On appeal from the Division of Workers' Compensation.
Before Judges Pressler, Dreier and Brochin.
The opinion of the court was delivered by
Petitioner Ahmed Akef appeals from the dismissal of his workers' compensation claim petitions against three of his former employers, BASF Corp., Chemo Dynamics, Inc., and Celotex Corp. The Judge of compensation determined that under Bond v. Rose Ribbon & Carbon Mfg. Co., 42 N.J. 308, 200 A.2d 322 (1964), petitioner's claim for a cumulative occupational disease was properly brought against the current employer when, as Bond states, the disease is disclosed "by medical examination, work incapacity, or manifest loss of physical function." Id. at 311. The compensation Judge determined that Celotex, petitioner's final employer, satisfied this test. However, since petitioner materially misrepresented his prior employment history and physical condition to Celotex, the compensation Judge determined that petitioner was barred from claiming compensation from Celotex and dismissed the petition. Our consideration of this misrepresentation defense is a case of first impression. For the reasons hereafter stated, we reject this defense and remand the matter for a determination of the extent of petitioner's disability.

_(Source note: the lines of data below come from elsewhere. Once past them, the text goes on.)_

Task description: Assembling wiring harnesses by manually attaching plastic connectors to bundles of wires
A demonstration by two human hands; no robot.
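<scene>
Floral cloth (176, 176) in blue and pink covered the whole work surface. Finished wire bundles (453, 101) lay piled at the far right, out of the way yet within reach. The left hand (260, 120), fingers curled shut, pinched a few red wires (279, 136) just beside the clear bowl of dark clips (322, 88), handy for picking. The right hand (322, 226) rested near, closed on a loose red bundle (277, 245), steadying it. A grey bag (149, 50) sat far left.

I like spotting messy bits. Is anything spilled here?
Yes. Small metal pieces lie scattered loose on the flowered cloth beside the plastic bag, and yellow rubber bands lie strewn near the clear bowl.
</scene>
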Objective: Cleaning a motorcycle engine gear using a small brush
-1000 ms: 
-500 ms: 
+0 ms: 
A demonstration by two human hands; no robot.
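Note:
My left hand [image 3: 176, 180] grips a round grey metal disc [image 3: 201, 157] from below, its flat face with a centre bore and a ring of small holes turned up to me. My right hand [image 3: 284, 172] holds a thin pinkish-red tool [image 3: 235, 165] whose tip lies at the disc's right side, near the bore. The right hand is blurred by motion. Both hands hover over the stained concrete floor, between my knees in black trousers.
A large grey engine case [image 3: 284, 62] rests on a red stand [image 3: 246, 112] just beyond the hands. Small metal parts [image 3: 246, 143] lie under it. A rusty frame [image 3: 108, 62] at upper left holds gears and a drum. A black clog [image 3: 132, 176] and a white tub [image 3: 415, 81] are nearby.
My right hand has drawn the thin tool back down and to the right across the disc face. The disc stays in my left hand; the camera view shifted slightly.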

On January 5, 1987, petitioner filed a claim petition alleging that he had sustained neurologic, pulmonary, internal, reproductive and neuropsychiatric injuries from his exposure to various deleterious substances while employed by BASF. Over two years later, he filed a new petition alleging an aggravation of the preexisting conditions arising out of his employment with Celotex. During the pendency of this claim, Celotex joined Chemo Dynamics as an additional respondent, and the claim petitions were consolidated for trial.

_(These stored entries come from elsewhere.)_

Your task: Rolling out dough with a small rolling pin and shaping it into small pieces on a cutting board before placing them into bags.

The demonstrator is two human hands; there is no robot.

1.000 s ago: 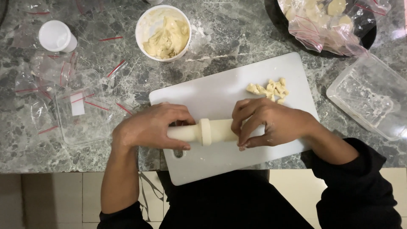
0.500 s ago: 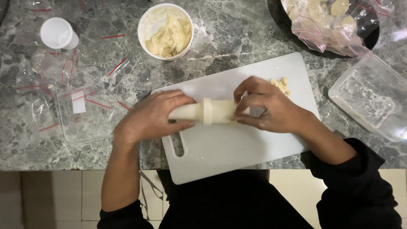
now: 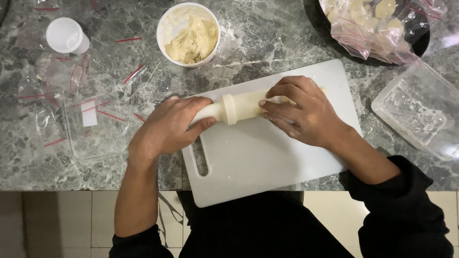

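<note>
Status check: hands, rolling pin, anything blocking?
Left hand grips pin handle; right hand pressed over barrel. Rolling pin on white cutting board. Nothing blocking.

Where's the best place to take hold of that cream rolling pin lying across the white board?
Probably by its two ends, from above. The rolling pin lies flat and crosswise on the cutting board, and a raised collar marks off its narrow handle. The left hand wraps that handle; the right hand presses down on the barrel.
</note>
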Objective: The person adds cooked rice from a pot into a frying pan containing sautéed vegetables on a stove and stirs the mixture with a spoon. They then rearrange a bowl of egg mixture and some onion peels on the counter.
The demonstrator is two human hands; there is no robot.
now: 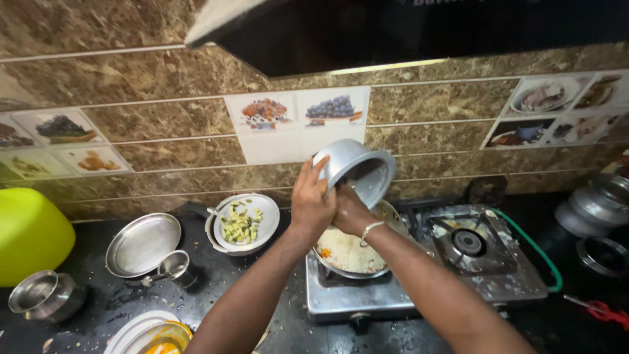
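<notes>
My left hand (310,203) grips the outside of a small steel pot (356,170), which is tipped on its side with its mouth facing the camera. My right hand (350,211) sits just below the pot's rim, reaching toward its inside; its fingers are partly hidden. Under both hands a wide steel pan (347,252) holding pale rice-like food rests on the left burner of a two-burner steel stove (393,288).
A plate of chopped green vegetable pieces (241,224) sits left of the stove on a bowl. A steel lid (143,244), a small cup (173,265), a steel pot (42,295) and a yellow-green container (29,233) lie further left. The right burner (468,242) is bare. Steel vessels (593,210) stand at right.
</notes>
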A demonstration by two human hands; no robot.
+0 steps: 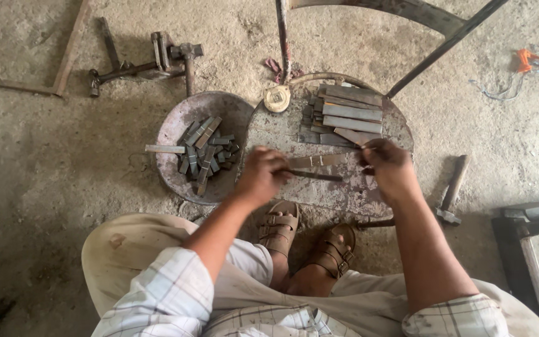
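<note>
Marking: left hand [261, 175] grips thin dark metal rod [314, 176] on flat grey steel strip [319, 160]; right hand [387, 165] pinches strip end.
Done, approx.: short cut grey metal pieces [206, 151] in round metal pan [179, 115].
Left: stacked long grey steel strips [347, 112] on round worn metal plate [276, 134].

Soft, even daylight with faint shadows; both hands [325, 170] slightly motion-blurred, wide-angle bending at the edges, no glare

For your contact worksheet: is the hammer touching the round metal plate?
Apart. The head view shows bare floor between the hammer and the round metal plate.
</note>
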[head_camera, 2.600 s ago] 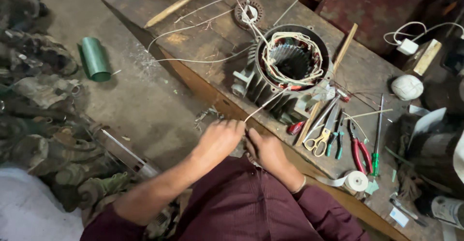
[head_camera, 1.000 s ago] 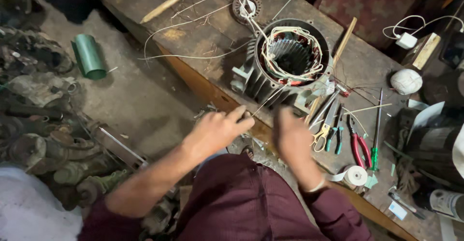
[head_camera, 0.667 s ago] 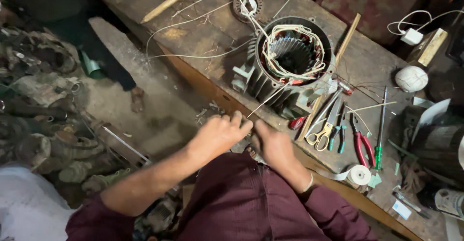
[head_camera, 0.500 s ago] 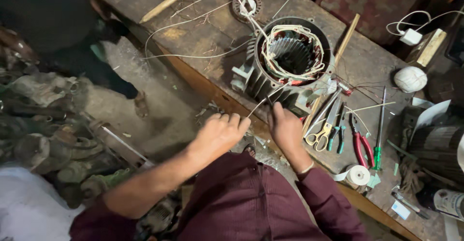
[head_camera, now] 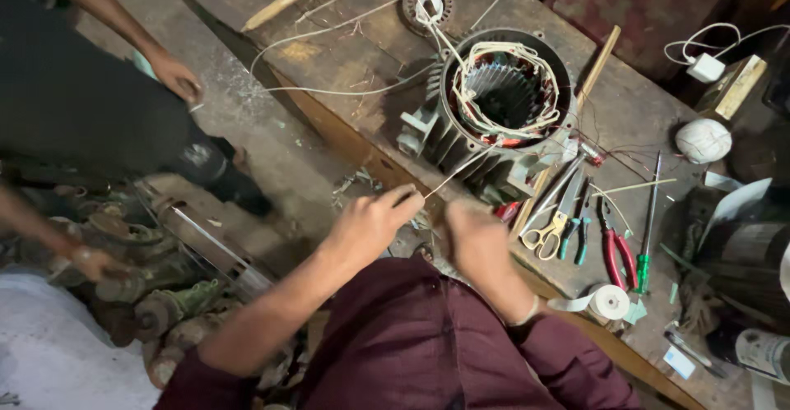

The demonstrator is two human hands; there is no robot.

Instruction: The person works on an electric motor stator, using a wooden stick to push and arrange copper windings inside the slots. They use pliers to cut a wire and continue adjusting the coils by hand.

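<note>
Compared with a moment before, both hands came close together again at the near edge of the surface (head_camera: 346,56), the left hand (head_camera: 374,225) pinching the thin wire (head_camera: 461,167) from the motor stator (head_camera: 502,110), the right hand (head_camera: 473,237) blurred, its grip unclear.

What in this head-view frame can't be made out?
- Right hand: motion-blurred; its grip is unreadable.
- Wire at the left hand: too thin to trace into the stator.
- Another person's hand: body cut off by the left edge.
- Bench right end: dark, cluttered.
</note>
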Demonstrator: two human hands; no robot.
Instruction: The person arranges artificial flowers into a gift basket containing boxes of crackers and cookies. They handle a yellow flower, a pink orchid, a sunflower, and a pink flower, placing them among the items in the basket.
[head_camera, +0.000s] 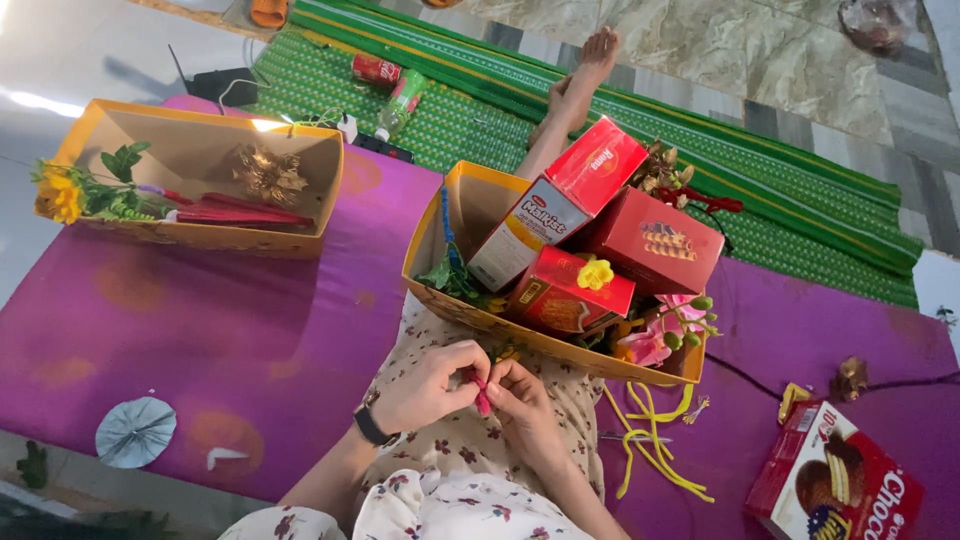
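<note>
Pinching one small pink piece over your lap, your left hand and right hand both grip it, just below one yellow tray holding four red boxes; a second tray sits apart.

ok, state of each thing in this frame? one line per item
left hand: closed, pinching small pink piece
right hand: closed on the same pink piece
near yellow tray: full, red boxes tilted inside
biscuit box: shut, leaning
far yellow tray: mostly bare, flowers at its left end
plastic bottle: lying on its side
chocolate box: shut, lying flat
paper fan: spread open, flat on purple cloth
</note>
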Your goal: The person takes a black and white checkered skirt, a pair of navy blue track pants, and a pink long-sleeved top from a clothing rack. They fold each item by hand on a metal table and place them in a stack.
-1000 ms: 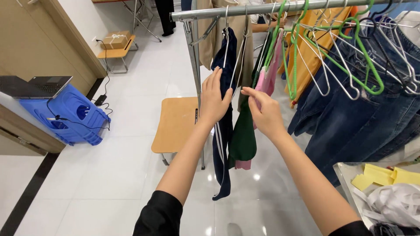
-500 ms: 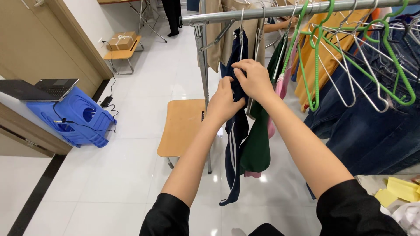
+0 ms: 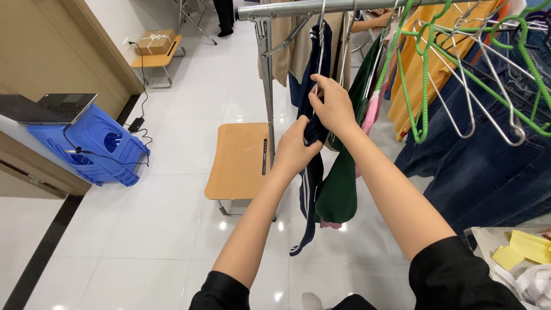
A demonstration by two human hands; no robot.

When petitioner rested his case, Celotex moved for a dismissal of the consolidated petition on the ground that petitioner had materially misrepresented his medical condition on his Celotex employment application. Celotex contended that it had relied upon the misrepresented information, and that there was a direct causal relationship between the misrepresentation and petitioner's condition. Initially, the trial Judge denied the motion. But following the Conclusion of the hearing, and even though petitioner had some permanent pulmonary disability resulting from exposure to deleterious and noxious irritants while in the employ of all three respondents, and also suffered some acknowledged minimal permanent psychiatric disability, the Judge determined that the extent of disability could not be fixed or apportioned among the respondents. He found that the rule in Bond v. Rose Ribbon & Carbon Mfg. Co., supra, required a dismissal of the petitions against BASF and Chemo Dynamics. The Judge then reversed his previous ruling on the affirmative defense of misrepresentation, and dismissed the remaining claim petition against Celotex.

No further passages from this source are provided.